Risk management must be dynamic with relevant and timely information to inform strategy.

Look backwards to look forwards

High inflation, high interest rates and recessions aren’t new – although for many managing risk today, this context might not have happened during their business experience. Organisations which thrived in past recession were typically prepared. Those which turned to a survival mode, made deep cuts, and reacted defensively tended to fare less well, and were less well prepared for better times and slower to recover. A symptom of planning for the immediate rather than the longer term. 

To support looking short, medium and long term, 2023 should be a year for learning from past experiences, and for upping the intensity of horizon scanning and scenario analysis. 

Know what’s coming over the hill and whether it’s a monster or an opportunity.

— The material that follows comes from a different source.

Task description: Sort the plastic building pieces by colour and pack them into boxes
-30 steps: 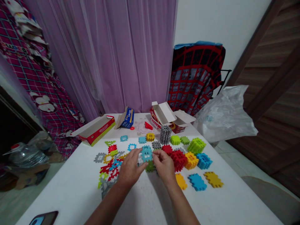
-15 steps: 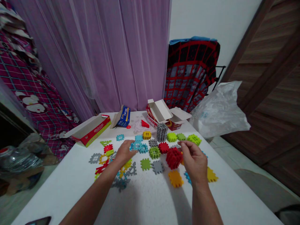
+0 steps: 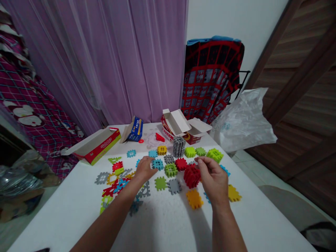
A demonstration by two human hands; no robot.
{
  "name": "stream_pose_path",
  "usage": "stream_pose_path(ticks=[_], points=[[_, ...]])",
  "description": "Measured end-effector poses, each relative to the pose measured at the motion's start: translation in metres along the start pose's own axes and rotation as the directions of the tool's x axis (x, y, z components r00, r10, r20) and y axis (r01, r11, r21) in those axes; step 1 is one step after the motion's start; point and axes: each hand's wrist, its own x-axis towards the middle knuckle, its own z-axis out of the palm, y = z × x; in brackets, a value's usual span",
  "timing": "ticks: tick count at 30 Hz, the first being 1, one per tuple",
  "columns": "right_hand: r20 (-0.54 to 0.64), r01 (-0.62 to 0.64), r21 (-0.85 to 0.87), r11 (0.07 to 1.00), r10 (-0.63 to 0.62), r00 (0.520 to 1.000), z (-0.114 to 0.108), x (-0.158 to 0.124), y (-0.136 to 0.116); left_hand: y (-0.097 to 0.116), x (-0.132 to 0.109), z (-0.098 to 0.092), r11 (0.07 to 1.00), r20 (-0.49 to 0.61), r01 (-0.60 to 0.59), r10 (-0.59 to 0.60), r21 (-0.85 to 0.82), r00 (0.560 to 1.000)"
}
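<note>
Near the middle of the white surface (image 3: 168, 224), in the head view, a blue window piece (image 3: 158, 164) lies just beside a lime green piece (image 3: 171, 170). The left hand (image 3: 144, 170) has its thumb and fingers parted at the blue window piece's left edge; I cannot tell whether they grip it. The right hand (image 3: 215, 180) is beside the red stack (image 3: 192, 176), fingers drawn close to the thumb, any hold unclear. The step in hand looks like handling the blue window piece with 1 hand; moving it would call for a light pinch on its toothed edge.
</note>
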Motion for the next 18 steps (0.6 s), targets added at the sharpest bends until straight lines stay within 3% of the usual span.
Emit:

A year for providing better guidance on emerging risk management

One of the keys to an effective board is that it has a diversity of perspectives, based on a range of skills, knowledge, and experience. Many industry sectors will change fundamentally in the next few years and a large part of that will be driven by technology. 

Build resilience: give Purpose a health check

2023 should be a year when all organisations examine their Purpose. 

The objective of a repurposing journey is to reach clarity about why the organisation exists, which is distinct from its profit-making motive. Clarity of purpose will then inform the organisation’s brand, values and desired behaviours, and act as a focus for everything the organisation does. Purpose will help an organisation to set a clear North Star to guide them through turbulent times. 

Business communities, customers and employees, are increasingly electing to align themselves with organisations that have a clear purpose that prioritises social and environmental responsibility over profits, treat stakeholders well and promote a healthy workplace culture. 

The approach to ESG is increasingly seen as a differentiator when it comes to attracting and retaining talent.

Build resilience: invest in technology

Achieving resilience is challenging and requires significant board-level support but achieving and maintaining resilience and successful digital transformation is even more challenging. It’s easy to think of economic hard times as a time to play it safe.  

Build resilience: understand and stay close to stakeholders

Organisations must engage stakeholders in business process redesign, which should increase the chances of successfully retaining those stakeholders. This should embrace the supply chain and all outsourced relationships.

A year of building better governance

One of the keys to an effective board is that it has a diversity of perspectives, based on a range of skills, knowledge, and experience. Many industry sectors will change fundamentally in the next few years and a large part of that will be driven by technology. While the governance functions of monitoring, strategy and legitimacy remain valid, they need to be enhanced beyond the traditional approaches embracing all risks rather than just those most directors are familiar and comfortable with.